The approval allows Datroway to be used as a first-line treatment for adults with unresectable or metastatic TNBC who cannot receive programmed cell death protein 1 (PD-1) or PD-L1 inhibitor therapy.
This is said to be the first approval of a TROP2-directed antibody drug conjugate (ADC) in this patient group.
Earlier, the FDA granted priority review for Datroway based on data from the TROPION-Breast02 Phase III trial.
In this trial, Datroway achieved a significant improvement in median overall survival (OS), extending survival by five months compared to chemotherapy.
The trial reported a 43% reduction in patients’ risk of disease progression or death and an objective response rate (ORR) of 64% compared to 30% with chemotherapy. The safety profile of Datroway matched that of earlier breast cancer trials.
This application was reviewed under Project Orbis, which allows for synchronised submissions to health authorities in Canada, Australia, Switzerland, and Singapore. Reviews continue in Japan, China, and the EU.
Datroway was discovered by Daiichi Sankyo and is being developed and commercialised in partnership with AstraZeneca.

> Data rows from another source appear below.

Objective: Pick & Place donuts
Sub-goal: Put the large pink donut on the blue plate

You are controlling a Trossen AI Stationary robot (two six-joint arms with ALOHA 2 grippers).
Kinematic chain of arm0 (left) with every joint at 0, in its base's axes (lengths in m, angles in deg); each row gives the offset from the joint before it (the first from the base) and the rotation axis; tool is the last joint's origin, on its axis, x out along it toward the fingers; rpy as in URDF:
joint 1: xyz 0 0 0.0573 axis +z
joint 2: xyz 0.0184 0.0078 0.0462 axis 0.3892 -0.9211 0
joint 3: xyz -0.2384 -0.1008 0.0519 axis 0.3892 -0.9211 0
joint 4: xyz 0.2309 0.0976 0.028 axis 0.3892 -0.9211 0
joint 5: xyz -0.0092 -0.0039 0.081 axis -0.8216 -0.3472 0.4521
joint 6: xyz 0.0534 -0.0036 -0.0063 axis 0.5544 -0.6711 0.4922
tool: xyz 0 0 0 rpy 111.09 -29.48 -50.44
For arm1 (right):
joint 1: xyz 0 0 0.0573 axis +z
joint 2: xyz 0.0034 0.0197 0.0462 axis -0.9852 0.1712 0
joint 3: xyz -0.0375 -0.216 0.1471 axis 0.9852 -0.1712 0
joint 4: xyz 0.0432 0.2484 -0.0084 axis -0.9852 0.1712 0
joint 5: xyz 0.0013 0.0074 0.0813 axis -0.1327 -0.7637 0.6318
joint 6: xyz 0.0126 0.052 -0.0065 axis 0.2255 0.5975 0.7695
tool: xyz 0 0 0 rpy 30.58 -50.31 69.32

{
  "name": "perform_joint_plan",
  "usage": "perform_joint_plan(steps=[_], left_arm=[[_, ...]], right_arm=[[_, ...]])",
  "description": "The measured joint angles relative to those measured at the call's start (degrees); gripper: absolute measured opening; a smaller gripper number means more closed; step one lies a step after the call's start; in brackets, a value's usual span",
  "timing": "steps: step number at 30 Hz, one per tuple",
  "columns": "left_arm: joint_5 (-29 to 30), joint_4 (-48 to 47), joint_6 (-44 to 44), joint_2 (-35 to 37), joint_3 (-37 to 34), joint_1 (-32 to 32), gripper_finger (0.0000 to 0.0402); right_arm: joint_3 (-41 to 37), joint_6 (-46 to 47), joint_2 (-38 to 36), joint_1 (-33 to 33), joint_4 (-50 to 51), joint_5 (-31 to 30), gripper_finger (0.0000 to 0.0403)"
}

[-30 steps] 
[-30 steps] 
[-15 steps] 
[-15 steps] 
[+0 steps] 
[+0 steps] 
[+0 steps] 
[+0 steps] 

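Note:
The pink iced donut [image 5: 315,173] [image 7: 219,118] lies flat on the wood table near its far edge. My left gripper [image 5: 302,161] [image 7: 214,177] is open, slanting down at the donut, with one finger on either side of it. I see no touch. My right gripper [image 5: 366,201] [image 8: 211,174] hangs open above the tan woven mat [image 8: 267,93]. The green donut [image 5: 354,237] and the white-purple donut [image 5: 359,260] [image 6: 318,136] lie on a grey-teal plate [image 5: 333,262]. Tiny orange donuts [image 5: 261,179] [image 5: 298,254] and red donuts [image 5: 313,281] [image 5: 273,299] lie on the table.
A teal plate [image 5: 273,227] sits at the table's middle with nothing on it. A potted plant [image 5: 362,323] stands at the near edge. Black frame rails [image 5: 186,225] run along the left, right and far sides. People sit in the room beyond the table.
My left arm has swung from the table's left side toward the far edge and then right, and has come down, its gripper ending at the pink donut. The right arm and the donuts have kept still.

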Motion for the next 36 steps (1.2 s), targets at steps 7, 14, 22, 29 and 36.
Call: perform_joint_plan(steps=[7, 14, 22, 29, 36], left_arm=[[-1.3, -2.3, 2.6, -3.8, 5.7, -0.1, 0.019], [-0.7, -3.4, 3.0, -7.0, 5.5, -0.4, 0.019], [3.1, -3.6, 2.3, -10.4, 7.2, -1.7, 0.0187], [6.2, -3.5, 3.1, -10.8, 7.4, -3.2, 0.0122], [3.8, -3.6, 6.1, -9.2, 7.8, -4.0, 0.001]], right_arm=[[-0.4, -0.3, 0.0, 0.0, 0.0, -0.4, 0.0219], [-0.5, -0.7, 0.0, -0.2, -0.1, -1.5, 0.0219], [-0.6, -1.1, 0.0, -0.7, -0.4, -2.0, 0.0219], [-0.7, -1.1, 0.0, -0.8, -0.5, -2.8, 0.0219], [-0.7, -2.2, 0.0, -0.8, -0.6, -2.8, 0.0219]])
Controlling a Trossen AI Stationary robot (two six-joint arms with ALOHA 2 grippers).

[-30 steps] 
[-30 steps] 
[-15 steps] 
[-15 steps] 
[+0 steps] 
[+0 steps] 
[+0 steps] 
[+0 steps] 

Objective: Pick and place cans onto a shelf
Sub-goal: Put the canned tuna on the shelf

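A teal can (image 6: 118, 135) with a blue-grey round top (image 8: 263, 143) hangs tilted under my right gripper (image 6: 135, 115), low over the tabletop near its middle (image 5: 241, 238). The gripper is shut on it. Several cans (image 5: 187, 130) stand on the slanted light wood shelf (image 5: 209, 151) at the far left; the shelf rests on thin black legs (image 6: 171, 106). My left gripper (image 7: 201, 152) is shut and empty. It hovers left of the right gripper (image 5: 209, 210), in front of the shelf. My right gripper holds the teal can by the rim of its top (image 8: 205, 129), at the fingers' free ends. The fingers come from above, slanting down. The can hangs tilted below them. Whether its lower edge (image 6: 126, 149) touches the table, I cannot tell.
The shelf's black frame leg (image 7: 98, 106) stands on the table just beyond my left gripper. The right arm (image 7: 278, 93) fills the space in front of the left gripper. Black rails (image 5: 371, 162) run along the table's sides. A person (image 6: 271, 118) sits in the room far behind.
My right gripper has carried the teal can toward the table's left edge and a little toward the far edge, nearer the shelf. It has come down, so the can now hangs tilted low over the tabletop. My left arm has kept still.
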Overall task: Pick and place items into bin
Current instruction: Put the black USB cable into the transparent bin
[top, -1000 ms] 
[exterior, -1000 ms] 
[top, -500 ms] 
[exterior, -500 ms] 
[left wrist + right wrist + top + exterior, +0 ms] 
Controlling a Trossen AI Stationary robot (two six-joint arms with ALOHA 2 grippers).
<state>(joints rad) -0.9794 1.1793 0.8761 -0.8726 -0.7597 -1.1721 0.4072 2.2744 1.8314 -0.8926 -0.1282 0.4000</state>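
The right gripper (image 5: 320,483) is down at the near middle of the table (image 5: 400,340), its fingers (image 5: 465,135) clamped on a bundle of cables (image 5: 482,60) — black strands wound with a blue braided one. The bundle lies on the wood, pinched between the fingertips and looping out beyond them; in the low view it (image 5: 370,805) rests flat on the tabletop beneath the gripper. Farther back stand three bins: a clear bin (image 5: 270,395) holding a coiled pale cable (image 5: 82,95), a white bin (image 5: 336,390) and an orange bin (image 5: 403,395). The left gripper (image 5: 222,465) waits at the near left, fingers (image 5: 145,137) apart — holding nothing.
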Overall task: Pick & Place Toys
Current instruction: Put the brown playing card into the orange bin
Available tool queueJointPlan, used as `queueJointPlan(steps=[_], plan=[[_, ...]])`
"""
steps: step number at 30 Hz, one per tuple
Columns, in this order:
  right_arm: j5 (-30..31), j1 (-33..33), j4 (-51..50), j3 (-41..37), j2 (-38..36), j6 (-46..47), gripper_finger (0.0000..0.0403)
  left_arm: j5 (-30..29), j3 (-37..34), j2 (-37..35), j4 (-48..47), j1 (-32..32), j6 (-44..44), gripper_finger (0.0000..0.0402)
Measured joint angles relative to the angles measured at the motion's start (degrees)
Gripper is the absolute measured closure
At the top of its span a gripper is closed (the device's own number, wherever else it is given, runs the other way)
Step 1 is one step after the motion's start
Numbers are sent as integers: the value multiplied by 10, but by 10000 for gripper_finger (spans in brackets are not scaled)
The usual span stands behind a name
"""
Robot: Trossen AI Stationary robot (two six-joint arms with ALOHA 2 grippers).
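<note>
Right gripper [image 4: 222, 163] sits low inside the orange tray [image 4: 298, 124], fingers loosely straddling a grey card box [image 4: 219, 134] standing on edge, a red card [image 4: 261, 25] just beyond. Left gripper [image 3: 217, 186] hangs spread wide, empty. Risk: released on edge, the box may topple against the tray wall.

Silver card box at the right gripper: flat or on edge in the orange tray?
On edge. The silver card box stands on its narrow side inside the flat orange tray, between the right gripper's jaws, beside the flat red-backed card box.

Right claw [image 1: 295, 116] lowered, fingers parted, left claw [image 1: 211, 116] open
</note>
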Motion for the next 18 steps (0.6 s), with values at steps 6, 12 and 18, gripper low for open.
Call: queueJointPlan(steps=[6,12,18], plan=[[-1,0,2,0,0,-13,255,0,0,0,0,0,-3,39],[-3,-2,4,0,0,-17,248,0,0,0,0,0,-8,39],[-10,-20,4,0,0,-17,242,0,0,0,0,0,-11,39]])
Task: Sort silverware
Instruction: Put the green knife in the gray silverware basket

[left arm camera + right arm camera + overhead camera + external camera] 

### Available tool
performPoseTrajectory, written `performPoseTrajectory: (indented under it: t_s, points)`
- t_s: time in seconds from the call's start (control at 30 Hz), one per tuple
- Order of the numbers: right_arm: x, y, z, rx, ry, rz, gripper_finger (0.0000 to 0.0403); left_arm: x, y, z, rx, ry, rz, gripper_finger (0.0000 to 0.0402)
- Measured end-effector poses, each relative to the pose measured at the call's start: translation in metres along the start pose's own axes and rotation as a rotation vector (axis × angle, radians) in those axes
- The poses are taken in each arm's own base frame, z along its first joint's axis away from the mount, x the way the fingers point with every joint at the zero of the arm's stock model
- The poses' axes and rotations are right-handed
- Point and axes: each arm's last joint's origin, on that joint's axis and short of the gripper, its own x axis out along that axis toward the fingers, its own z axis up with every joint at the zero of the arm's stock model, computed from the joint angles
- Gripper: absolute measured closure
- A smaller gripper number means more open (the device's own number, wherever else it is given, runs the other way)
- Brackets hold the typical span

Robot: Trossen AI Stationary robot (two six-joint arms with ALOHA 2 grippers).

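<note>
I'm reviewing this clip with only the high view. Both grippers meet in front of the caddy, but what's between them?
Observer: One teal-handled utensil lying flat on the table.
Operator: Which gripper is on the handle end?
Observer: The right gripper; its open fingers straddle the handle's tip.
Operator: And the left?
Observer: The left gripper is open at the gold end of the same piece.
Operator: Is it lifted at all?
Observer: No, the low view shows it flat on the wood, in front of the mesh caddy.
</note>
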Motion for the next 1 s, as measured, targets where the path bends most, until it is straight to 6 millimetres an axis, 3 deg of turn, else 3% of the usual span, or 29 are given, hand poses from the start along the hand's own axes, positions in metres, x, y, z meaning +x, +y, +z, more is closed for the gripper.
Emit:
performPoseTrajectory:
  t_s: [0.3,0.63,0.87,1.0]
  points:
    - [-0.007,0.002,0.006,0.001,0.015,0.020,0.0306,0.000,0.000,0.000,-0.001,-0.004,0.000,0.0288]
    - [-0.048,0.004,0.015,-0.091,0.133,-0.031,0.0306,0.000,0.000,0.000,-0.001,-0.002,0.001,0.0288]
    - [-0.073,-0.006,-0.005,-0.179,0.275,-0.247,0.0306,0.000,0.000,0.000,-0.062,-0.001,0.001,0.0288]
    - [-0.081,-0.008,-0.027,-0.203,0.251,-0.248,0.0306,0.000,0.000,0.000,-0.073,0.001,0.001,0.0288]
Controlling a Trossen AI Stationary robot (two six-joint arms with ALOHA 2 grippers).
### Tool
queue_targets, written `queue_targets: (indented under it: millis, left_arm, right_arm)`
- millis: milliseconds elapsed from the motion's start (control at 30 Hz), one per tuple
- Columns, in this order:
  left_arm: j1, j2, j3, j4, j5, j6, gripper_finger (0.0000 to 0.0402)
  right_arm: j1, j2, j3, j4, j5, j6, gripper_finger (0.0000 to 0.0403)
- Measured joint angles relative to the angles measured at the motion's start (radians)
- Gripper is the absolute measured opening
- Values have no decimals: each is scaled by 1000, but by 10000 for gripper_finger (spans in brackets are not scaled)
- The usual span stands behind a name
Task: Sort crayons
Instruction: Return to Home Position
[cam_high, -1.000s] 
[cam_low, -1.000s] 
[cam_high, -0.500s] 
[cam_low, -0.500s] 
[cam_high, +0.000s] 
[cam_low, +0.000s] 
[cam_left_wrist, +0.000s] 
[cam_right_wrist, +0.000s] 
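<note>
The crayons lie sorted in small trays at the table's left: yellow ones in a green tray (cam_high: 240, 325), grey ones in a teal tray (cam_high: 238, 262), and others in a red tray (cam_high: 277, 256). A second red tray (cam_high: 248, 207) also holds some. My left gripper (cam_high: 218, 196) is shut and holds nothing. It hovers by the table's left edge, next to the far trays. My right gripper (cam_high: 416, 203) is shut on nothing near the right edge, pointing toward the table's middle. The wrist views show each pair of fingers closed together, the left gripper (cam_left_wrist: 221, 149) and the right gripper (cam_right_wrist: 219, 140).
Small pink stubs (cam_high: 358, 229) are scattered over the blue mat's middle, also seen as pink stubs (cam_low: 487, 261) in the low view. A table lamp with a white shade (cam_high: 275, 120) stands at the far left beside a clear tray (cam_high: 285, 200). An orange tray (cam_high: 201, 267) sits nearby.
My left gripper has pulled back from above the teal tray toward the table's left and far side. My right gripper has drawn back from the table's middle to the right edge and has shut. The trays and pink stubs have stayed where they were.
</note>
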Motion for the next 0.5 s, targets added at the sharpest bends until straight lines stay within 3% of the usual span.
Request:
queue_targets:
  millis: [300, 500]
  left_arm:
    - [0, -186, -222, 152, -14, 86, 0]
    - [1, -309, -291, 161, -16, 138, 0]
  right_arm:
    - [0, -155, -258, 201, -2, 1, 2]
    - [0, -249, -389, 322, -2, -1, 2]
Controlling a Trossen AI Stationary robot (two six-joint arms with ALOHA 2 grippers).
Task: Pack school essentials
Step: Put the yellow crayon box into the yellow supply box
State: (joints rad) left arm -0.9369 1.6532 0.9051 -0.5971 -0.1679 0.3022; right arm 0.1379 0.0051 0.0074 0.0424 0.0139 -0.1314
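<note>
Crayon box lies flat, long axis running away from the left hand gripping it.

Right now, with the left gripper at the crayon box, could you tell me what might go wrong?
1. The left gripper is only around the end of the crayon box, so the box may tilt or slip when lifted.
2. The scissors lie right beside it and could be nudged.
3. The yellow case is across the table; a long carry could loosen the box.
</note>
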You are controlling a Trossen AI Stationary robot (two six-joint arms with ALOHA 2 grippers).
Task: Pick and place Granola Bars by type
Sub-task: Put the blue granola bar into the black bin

AstraZeneca oncology haematology business unit executive vice-president Dave Fredrickson said: “Triple-negative breast cancer is notoriously difficult to treat. Patients with metastatic disease, especially those who are unable to receive immunotherapy, urgently need more effective, durable and tolerable treatment options, which extend survival.
“With today’s approval, we are proud to bring Datroway to a broad population of advanced triple-negative breast cancer patients and we continue to study its promise as a mainstay treatment across tumours, stages and settings.”
Earlier this month, Daiichi Sankyo entered a collaboration with France-based Waiv, which aims to lead digital pathology biomarker discovery for an ADC programme.